Containers
Eliminate Kubernetes node scaling lag with pod priority and over-provisioning
Introduction
In Kubernetes, the Data Plane consists of two layers of scaling: a pod layer and a worker node layer. The pods can be autoscaled using Horizontal Pod Autoscaler (HPA) or Vertical Pod Autoscaler. Nodes can be autoscaled using Cluster Autoscaler (CA) or Karpenter. If worker nodes are running at full capacity and new pods are still being added, then the new worker nodes are added to the Data Plane so that pending pods can be scheduled on these newly created nodes. However, provisioning new nodes and adding them to the cluster adds lag time (approximately 1–2 minutes) to the scaling process. This lag can be minimized or eliminated by over‑provisioning the worker nodes.
In this post, we show you how to over-provision the worker nodes using dummy pods. The dummy pods contain a pause container that is scheduled by the kube-scheduler according to pod specifications’ placements and CPU/memory. The pause container then waits for the termination signals, which come if Kubernetes needs to pre-empt its capacity for our higher priority workload. The real workload’s pods have higher priority, whereas dummy pods have the least priority. So, when a real workload’s pods are created, the dummy pods are evicted by kube-scheduler from the worker nodes, and then schedule the real workload’s pods on these nodes. As dummy pods go into the pending state, more worker nodes are added by Karpenter to schedule these pending dummy pods. Thus, the lag caused by worker nodes’ start up time can be eliminated or minimized using dummy pods.
The number of dummy pods to be over-provisioned is based on the trade-offs of performance required for scaling of the worker nodes and the cost of running the dummy pods. A simple approach to achieve over-provisioning is by creating the deployment of pod that has the pause container, and setting the replica count to a static value.

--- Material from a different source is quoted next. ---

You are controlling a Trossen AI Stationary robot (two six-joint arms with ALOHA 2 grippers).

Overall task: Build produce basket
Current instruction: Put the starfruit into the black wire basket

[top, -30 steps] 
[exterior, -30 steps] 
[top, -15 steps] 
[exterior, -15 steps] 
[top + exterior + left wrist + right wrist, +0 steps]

However, as a cluster grows (e.g., to hundreds, or thousands of nodes), having static replica count for over-provisioning may not be effective. To autoscale the size of over-provisioning to complement the size of the cluster, we can use the tools available in the Kubernetes ecosystem. One such tool is Horizontal cluster-proportional-autoscaler container. It resizes the number of replicas of over-provisioning application as per number of worker nodes and cores (i.e., vCPUs) of the cluster.
Workload that is latency sensitive and/or has spikes in traffic can use this solution. Please note that this solution is applicable to Amazon Elastic Kubernetes Service (Amazon EKS) on Amazon Elastic Compute Cloud (Amazon EC2), but isn’t applicable to Amazon EKS on AWS Fargate because AWS Fargate scales underlying worker nodes and isn’t visible to customer.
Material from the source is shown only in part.